↓↓↓

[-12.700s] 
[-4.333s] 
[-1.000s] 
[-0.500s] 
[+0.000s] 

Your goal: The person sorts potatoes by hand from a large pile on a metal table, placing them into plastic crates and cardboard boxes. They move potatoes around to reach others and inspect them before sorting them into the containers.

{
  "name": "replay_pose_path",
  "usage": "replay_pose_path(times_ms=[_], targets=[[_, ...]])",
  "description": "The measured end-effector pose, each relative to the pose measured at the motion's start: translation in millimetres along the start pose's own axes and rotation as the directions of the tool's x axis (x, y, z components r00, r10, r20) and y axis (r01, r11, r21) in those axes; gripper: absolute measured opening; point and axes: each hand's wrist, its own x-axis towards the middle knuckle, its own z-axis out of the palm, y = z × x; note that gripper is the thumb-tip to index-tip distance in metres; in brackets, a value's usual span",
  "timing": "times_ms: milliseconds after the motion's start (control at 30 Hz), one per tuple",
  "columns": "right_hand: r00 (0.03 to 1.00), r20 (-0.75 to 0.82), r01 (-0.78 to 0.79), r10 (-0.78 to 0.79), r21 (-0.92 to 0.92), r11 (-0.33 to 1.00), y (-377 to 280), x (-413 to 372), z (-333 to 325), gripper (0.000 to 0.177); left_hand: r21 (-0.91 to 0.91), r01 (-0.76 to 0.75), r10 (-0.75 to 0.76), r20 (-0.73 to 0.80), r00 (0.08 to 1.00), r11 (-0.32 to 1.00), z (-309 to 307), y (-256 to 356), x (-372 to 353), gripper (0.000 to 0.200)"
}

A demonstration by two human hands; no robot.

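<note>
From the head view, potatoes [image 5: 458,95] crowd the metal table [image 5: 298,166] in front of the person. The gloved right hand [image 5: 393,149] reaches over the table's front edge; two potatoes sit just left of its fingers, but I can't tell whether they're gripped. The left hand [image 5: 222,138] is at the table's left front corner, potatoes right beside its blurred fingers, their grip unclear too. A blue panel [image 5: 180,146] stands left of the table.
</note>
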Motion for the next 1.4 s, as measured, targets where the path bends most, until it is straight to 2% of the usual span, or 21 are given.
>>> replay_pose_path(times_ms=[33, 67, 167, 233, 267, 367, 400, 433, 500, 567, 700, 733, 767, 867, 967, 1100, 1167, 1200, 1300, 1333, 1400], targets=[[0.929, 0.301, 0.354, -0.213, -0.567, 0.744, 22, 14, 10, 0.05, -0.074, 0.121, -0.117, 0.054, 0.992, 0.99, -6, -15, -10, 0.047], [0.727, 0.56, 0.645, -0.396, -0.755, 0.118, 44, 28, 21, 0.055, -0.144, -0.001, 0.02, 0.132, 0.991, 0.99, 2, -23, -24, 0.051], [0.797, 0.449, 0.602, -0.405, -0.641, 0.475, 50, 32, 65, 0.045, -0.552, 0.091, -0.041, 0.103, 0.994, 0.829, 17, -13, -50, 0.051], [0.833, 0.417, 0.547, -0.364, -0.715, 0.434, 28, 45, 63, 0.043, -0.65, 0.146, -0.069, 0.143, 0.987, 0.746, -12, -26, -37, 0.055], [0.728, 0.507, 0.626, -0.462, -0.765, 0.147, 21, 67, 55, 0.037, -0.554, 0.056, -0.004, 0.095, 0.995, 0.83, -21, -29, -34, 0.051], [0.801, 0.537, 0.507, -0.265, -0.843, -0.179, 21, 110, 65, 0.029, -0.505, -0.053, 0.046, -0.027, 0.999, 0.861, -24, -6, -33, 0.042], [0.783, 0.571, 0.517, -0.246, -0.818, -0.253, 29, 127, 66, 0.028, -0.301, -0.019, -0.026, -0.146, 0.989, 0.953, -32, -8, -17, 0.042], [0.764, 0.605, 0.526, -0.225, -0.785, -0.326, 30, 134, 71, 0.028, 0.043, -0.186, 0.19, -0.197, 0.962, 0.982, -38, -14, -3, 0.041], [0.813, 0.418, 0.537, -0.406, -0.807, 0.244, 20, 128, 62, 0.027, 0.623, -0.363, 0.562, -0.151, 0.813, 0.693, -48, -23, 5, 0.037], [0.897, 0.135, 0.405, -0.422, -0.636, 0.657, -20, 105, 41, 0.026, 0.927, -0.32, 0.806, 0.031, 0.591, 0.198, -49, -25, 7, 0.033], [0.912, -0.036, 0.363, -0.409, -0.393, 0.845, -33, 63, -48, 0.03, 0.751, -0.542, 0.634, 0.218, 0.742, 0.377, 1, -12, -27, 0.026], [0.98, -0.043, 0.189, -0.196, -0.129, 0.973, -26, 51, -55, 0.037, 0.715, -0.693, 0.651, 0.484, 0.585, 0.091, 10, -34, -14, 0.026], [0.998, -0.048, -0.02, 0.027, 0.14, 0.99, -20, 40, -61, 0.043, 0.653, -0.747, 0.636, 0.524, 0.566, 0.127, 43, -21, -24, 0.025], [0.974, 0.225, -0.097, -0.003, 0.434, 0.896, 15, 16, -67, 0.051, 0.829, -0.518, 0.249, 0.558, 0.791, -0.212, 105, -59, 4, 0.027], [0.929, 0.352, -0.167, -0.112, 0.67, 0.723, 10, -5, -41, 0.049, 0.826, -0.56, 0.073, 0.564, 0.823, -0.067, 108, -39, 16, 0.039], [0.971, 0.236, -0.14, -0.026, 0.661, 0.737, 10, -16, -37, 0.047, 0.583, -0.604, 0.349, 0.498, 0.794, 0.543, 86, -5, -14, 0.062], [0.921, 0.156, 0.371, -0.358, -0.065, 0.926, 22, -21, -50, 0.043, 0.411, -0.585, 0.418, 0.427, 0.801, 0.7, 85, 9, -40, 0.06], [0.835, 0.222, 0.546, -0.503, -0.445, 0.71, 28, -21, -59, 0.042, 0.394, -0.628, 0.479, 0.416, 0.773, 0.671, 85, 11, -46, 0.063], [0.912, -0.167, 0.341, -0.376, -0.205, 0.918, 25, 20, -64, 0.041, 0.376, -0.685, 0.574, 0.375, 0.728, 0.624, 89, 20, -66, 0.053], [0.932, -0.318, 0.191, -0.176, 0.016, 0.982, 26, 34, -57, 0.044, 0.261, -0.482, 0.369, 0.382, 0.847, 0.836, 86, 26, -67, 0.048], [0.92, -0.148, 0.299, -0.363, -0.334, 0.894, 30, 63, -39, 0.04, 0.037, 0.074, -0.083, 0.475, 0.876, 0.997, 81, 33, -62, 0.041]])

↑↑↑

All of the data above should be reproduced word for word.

[-12.700s] 
[-4.333s] 
[-1.000s] 
[-0.500s] 
[+0.000s] 

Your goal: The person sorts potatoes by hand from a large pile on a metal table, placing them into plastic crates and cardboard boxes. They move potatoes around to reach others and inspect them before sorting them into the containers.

{
  "name": "replay_pose_path",
  "usage": "replay_pose_path(times_ms=[_], targets=[[_, ...]])",
  "description": "The measured end-effector pose, each relative to the pose measured at the motion's start: translation in millimetres along the start pose's own axes and rotation as the directions of the tool's x axis (x, y, z components r00, r10, r20) and y axis (r01, r11, r21) in those axes; gripper: absolute measured opening; point and axes: each hand's wrist, its own x-axis towards the middle knuckle, its own z-axis out of the palm, y = z × x; note that gripper is the thumb-tip to index-tip distance in metres; in brackets, a value's usual span",
  "timing": "times_ms: milliseconds after the motion's start (control at 30 Hz), one per tuple",
  "columns": "right_hand: r00 (0.03 to 1.00), r20 (-0.75 to 0.82), r01 (-0.78 to 0.79), r10 (-0.78 to 0.79), r21 (-0.92 to 0.92), r11 (-0.33 to 1.00), y (-377 to 280), x (-413 to 372), z (-333 to 325), gripper (0.000 to 0.177); left_hand: r21 (-0.91 to 0.91), r01 (-0.76 to 0.75), r10 (-0.75 to 0.76), r20 (-0.73 to 0.80), r00 (0.08 to 1.00), r11 (-0.32 to 1.00), z (-309 to 307), y (-256 to 356), x (-372 to 353), gripper (0.000 to 0.200)"
}

A demonstration by two human hands; no robot.

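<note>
From the head view, potatoes [image 5: 458,95] crowd the metal table [image 5: 298,166] in front of the person. The gloved right hand [image 5: 393,149] reaches over the table's front edge; two potatoes sit just left of its fingers, but I can't tell whether they're gripped. The left hand [image 5: 222,138] is at the table's left front corner, potatoes right beside its blurred fingers, their grip unclear too. A blue panel [image 5: 180,146] stands left of the table.
</note>
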Motion for the next 1.4 s, as measured, targets where the path bends most, until it is straight to 2% of the usual span, or 21 are given.
>>> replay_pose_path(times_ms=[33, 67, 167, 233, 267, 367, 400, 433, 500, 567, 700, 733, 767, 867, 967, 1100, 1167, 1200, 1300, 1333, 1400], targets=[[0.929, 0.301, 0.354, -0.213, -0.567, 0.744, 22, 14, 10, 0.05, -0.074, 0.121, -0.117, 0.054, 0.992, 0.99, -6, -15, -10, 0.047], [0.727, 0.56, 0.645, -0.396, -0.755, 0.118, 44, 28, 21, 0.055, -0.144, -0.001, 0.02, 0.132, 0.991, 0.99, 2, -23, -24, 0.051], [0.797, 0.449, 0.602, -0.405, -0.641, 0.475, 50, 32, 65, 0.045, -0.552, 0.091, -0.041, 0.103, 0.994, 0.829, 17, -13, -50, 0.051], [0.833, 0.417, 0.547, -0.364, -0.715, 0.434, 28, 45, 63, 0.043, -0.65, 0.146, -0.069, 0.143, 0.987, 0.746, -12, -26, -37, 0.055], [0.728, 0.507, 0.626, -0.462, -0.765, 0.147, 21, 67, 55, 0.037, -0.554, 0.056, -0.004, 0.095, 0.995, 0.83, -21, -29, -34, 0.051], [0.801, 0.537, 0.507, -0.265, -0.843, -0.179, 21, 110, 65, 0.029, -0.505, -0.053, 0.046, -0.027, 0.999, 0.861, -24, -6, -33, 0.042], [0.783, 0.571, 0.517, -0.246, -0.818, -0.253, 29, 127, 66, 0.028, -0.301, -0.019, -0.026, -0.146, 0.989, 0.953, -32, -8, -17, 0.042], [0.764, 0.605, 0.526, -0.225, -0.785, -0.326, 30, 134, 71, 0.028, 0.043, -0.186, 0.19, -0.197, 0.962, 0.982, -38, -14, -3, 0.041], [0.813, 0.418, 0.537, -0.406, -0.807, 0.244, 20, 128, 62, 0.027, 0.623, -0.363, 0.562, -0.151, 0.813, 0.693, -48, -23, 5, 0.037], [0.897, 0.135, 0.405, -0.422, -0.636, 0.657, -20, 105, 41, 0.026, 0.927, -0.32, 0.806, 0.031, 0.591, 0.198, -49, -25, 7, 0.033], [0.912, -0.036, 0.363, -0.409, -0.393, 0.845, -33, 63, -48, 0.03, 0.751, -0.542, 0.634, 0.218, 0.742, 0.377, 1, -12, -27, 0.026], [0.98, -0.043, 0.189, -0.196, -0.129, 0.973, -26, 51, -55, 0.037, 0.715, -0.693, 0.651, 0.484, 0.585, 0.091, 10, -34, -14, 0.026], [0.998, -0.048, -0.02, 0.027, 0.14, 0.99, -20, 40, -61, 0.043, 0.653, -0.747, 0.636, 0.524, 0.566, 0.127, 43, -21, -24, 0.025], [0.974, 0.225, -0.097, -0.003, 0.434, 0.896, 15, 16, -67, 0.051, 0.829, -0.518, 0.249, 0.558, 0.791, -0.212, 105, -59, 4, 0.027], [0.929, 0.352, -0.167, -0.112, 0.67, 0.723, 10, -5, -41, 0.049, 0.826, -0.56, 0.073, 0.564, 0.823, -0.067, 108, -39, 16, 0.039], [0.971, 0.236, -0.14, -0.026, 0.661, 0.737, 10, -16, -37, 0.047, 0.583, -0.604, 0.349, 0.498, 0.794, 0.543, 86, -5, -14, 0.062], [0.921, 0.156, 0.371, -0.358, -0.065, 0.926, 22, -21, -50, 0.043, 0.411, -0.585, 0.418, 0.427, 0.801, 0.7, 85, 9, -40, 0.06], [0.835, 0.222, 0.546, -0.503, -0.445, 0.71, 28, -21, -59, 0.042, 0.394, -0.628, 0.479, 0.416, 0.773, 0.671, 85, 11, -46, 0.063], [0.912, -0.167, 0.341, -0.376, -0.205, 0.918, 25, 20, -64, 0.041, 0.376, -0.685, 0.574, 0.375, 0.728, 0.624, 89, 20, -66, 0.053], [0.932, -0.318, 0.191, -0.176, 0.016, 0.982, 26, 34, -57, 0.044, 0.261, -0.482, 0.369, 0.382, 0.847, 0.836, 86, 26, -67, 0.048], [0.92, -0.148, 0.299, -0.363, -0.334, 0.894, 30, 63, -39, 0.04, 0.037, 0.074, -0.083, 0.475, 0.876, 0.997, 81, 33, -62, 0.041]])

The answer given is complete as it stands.